One key came in 1965 via Griswold v. Connecticut, 381 U.S. 479 (1965) which established that state laws prohibiting sale or use of birth control devices were unconstitutional infringements of a person's right to privacy (Patterson 2007, 114). Modern birth control was a fairly recent invention, but by the 1960s there was rapidly expanding use among both married and unmarried women. The Warren Court, famous for its expansive reading of the Constitution (and hated for that by cultural conservatives), declared that this right was implicit to several clauses of the Constitution, especially the Ninth Amendment. In effect, this is a furtherance of selective incorporation. It nullified many laws of many states that had previously restricted birth control; and it did this via Court order rather than the slower and more painstaking method of changing old laws in state after state.

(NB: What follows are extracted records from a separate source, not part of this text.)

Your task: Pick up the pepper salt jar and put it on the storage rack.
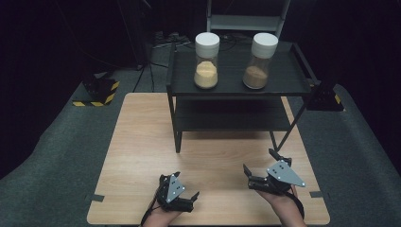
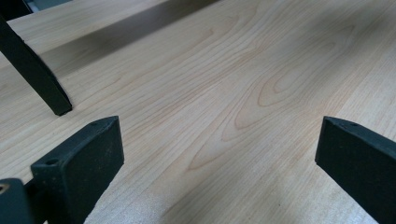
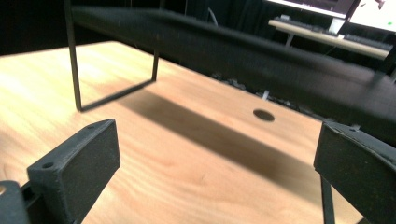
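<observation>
Two glass jars with white lids stand on the top tier of a black shelf at the far middle of the wooden table. The left jar holds yellow powder, the right jar brown powder. My left gripper rests near the table's front edge, open, and in its own view the left gripper has just bare wood between its jaws. My right gripper is open in front of the shelf's right leg. In its own view the right gripper faces the shelf's lower tier and grips nothing.
A shelf leg stands ahead and left of the left gripper. A thin shelf leg and a round hole in the table lie ahead of the right gripper. Striped blocks sit on the grey floor beside the table.
</observation>
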Motion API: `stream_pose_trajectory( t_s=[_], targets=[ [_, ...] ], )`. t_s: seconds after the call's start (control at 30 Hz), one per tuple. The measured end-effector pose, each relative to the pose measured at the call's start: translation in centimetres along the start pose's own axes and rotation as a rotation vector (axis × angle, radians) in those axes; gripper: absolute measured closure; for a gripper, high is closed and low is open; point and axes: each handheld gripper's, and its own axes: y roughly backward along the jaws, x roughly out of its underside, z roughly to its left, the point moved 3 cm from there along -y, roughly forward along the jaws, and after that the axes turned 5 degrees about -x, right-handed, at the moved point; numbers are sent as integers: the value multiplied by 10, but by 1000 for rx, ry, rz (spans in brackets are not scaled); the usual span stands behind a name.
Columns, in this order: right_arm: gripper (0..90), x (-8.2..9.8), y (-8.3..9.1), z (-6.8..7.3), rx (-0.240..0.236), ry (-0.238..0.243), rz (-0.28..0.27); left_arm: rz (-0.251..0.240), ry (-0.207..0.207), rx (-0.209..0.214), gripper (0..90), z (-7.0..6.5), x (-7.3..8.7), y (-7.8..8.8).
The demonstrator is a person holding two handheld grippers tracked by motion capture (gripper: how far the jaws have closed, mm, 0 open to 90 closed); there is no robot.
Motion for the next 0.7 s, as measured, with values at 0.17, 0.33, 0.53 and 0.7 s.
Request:
stream_pose_trajectory(
  t_s=[0.17,0.33,0.53,0.7],
  targets=[
    [0,15,-2,2,2,4,41,-1,-1,0,13,0,0,0],
    [0,29,-6,3,2,6,84,-4,-5,-3,14,-1,0,0],
    [0,45,-8,4,-3,-4,138,-4,-6,-5,14,-1,0,0],
    [0,57,-10,5,1,0,183,-4,-5,-5,13,-1,1,0]
  ],
)
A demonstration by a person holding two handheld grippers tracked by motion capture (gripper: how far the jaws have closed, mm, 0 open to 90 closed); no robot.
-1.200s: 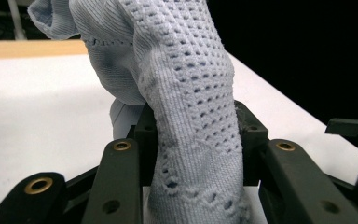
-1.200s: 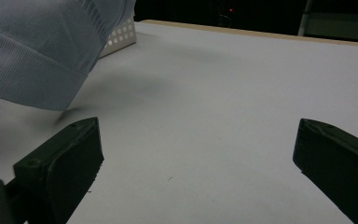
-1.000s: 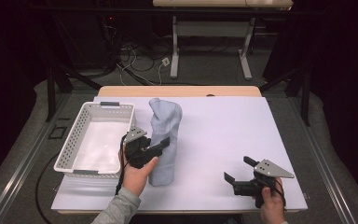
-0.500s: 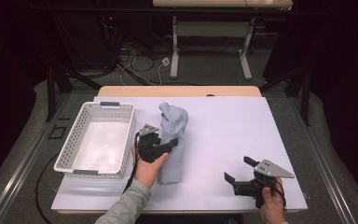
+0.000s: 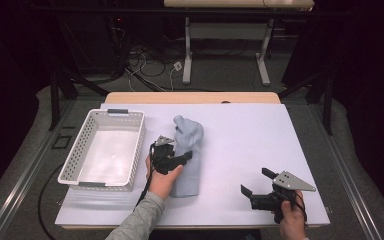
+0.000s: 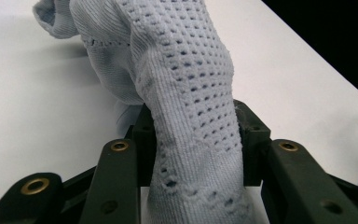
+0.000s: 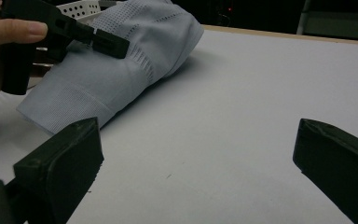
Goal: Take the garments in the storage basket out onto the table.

Was there an uprising against Griswold? There was in the Catholic Church hierarchy, but not among its laypersons nor among the vast majority of Americans. A great many Catholic laypersons and others simply went about using birth control as usual. But Griswold turned out to be a precedent, to Roe v. Wade, 410 U.S.113 (1973), as that decision was similarly grounded on right to privacy. Abortion is a different story.
Once Roe was pronounced in January 1973, there began a major cultural collision in our politics. Although Roe is still the "law of the land" 35 years after being handed down, it is routinely flouted in much of the nation. And it is a central target of cultural conservatives, who went from the pews of churches to politics in a manner exemplified by the late Jerry Falwell of Lynchburg, Va. They often speak of returning to old times, when the Supreme Court had a different and far more restrictive interpretation of the Constitution. They accuse the high Court of practicing the politics of an "imperial judiciary" and seek return to an older and more narrowly interpreted Constitution. Roe and its legal precursor Griswold are among their chief exhibits.
Nationalized civil liberties is a sign of decline in autonomy of our 50 separate states. That's a natural development associated with 20th century creation of a common economic and communications market. The due process clause of the 14th Amendment has helped foster national citizenship.
So also has the commerce clause of the Constitution's Article I, Section 8 (powers of Congress). In the late 1930s the future General Eisenhower spent most a week moving components of the U.S. Army from Louisiana to California over the patchwork of county and state roads that passed for our highway system. In 1956 he signed the first law authorizing federal grants in aid to construct a single high-speed national highway system. Today the Eisenhower-inspired freeway system does the same troop transport job in a mere day or so. Radio, telephones, television, cell networks, internet--you get the picture, that no state is now truly remote from any other. We move ourselves and goods and services freely across their boundaries with very little concern about barriers to trade.
And we expect the same fundamental rights to follow us no matter where in these 50 states plus D.C. that we happen to live. That's the most elemental reason why civil liberties have gone national.
Patterson, Thomas E. 2007. The American Democracy, 8th edition. New York: McGraw-Hill.